• Task to complete: Each line below that contains the word "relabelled" is to be counted; give only the final number.

Data excerpts:

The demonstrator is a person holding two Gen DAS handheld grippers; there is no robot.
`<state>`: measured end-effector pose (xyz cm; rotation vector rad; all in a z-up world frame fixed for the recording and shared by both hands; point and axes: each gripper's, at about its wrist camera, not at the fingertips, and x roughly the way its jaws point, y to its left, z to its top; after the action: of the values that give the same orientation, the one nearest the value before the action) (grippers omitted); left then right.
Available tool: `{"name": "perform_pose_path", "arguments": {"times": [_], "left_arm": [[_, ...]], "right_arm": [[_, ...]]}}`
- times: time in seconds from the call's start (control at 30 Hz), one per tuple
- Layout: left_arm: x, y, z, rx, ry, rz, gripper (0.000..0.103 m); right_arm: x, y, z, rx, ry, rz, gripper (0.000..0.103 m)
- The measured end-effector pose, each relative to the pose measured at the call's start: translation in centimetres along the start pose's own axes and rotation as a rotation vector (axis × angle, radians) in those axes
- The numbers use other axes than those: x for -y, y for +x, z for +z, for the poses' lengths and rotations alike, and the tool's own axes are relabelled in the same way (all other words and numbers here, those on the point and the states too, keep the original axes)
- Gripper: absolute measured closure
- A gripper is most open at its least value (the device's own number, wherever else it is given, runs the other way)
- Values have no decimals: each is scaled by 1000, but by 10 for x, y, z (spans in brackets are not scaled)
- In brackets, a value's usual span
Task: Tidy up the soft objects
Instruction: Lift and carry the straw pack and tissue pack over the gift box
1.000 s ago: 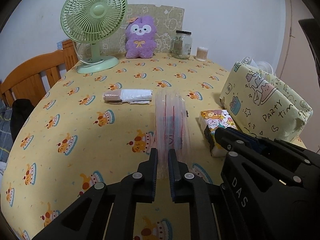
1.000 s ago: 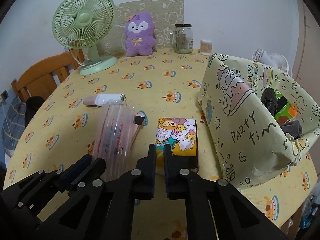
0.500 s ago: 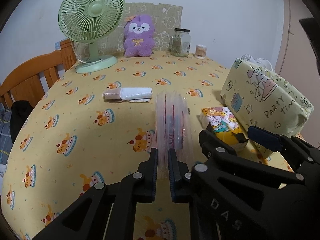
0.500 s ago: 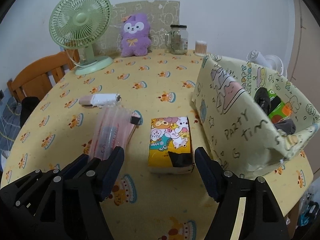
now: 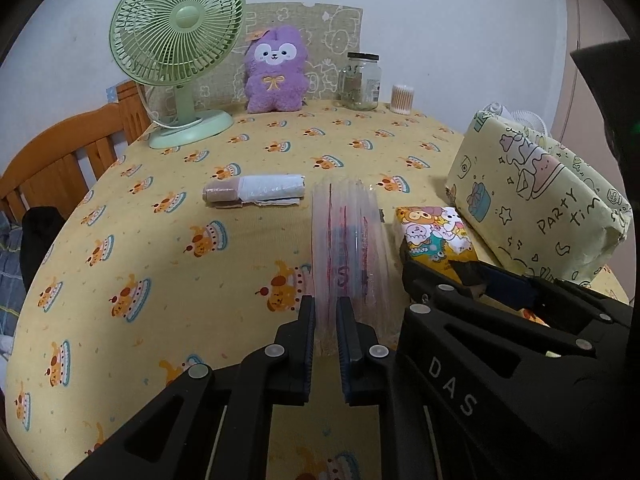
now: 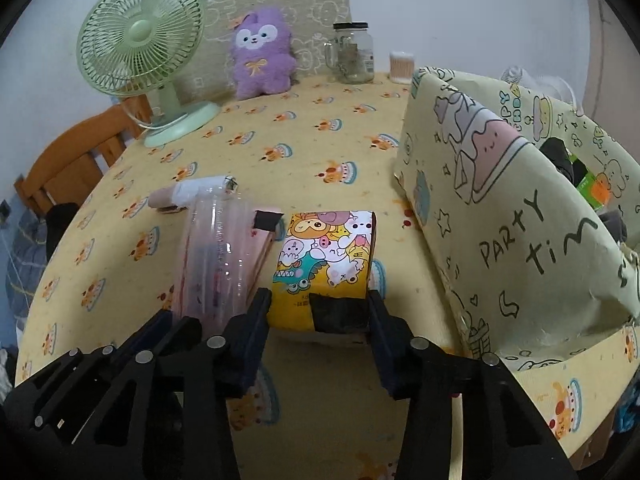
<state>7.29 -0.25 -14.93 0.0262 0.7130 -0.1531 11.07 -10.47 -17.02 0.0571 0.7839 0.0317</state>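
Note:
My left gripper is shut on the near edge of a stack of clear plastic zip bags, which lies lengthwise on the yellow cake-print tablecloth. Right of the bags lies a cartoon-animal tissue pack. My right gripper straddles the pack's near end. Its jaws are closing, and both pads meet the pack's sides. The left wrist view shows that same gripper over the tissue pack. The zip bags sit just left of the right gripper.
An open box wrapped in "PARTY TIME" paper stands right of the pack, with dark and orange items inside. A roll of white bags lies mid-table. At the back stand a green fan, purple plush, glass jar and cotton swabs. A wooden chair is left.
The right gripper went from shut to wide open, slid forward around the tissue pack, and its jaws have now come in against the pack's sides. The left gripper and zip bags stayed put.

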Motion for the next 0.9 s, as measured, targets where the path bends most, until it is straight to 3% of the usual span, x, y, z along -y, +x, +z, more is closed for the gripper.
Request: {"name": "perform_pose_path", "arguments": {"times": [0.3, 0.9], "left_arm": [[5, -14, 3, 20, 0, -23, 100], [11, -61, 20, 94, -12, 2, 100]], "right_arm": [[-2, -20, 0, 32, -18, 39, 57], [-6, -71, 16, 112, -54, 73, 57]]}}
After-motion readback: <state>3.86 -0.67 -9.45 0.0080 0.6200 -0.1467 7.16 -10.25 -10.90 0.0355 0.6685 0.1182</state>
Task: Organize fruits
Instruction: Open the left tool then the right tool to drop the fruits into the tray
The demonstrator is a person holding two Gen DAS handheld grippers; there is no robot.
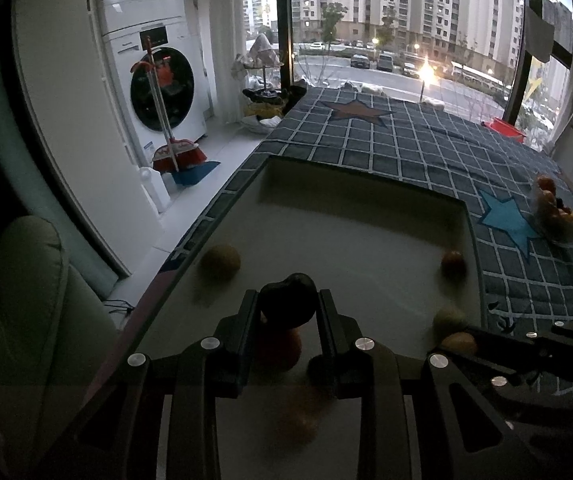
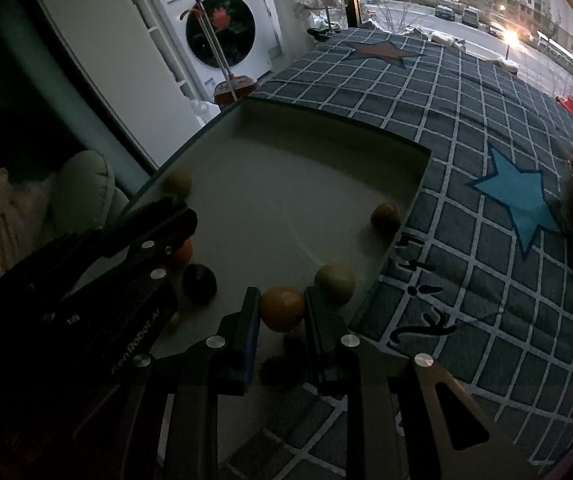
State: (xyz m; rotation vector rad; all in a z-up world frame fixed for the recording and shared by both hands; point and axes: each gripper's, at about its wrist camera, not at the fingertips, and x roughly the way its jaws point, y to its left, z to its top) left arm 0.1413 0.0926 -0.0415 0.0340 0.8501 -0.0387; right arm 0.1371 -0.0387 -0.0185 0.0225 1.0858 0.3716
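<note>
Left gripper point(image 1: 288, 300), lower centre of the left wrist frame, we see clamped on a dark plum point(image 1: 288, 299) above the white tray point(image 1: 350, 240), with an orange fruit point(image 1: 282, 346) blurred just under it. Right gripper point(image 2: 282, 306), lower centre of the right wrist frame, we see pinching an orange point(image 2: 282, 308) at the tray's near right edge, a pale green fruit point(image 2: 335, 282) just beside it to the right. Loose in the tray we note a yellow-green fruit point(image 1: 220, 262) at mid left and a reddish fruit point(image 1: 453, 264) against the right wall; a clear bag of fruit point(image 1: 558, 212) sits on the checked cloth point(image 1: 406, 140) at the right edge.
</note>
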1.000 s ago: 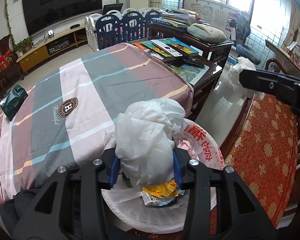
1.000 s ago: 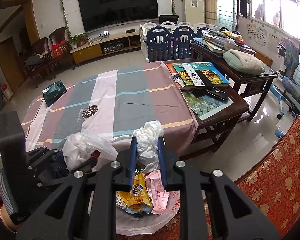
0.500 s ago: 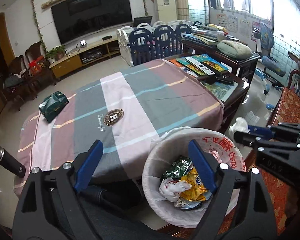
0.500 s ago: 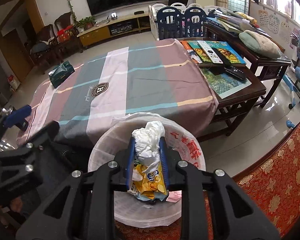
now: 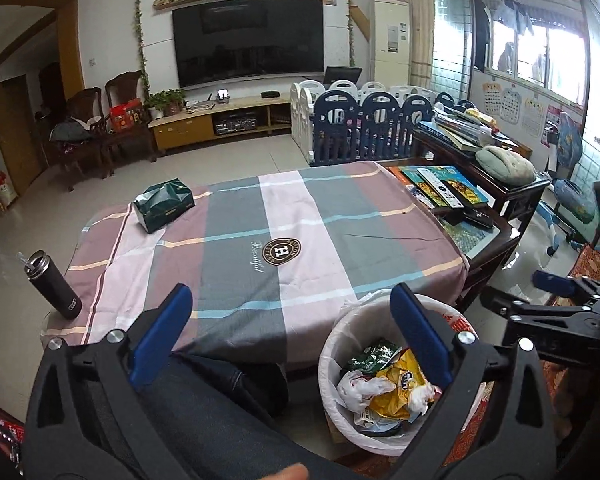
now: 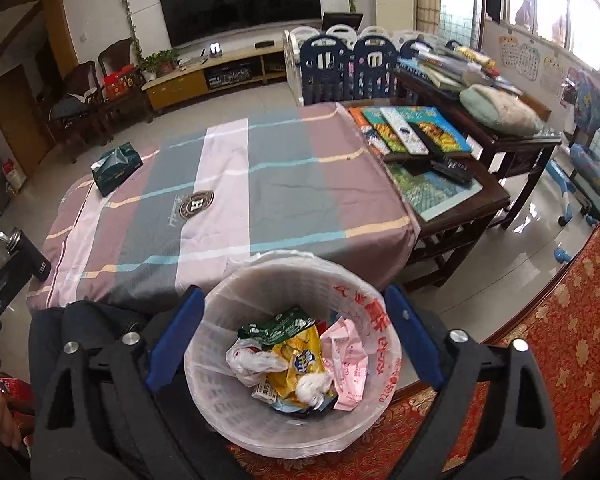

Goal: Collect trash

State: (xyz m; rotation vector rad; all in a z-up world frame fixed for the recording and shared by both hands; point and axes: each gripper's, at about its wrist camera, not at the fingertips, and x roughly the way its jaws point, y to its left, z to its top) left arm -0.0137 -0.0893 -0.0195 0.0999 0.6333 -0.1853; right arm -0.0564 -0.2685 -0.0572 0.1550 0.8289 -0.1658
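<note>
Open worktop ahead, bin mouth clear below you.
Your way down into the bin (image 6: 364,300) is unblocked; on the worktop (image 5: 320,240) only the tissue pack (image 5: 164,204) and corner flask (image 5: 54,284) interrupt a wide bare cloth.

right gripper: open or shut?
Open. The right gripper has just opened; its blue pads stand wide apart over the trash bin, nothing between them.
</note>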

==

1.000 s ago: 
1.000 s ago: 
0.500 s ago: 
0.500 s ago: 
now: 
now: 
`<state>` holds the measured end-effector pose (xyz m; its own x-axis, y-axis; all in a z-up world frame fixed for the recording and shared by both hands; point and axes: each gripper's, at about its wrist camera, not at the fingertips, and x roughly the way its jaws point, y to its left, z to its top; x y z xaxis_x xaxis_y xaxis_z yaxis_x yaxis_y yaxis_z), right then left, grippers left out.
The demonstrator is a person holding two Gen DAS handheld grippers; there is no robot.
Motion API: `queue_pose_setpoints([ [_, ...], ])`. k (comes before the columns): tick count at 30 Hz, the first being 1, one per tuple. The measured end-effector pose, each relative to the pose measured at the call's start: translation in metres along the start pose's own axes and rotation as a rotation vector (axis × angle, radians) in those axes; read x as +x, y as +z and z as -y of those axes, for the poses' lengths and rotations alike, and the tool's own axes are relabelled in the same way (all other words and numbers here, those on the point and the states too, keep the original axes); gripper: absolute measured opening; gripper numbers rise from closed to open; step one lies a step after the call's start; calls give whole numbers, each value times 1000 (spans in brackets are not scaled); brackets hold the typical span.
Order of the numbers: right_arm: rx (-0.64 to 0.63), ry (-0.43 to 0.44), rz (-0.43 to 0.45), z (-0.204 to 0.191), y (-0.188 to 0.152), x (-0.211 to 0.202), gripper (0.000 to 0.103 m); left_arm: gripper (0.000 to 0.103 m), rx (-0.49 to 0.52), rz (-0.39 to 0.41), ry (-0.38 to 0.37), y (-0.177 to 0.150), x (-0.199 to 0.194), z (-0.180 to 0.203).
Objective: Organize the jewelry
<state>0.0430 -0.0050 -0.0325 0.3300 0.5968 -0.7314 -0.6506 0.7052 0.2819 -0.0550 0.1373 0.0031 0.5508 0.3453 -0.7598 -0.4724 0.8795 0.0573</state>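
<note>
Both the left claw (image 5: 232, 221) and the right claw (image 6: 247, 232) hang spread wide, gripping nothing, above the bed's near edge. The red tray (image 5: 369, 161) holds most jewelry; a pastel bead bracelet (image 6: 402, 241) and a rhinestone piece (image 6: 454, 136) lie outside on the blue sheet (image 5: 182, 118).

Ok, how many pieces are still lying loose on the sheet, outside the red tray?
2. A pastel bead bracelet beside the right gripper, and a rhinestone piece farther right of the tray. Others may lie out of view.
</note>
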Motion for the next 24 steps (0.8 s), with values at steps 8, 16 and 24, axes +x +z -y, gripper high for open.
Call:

• Answer for the task: 2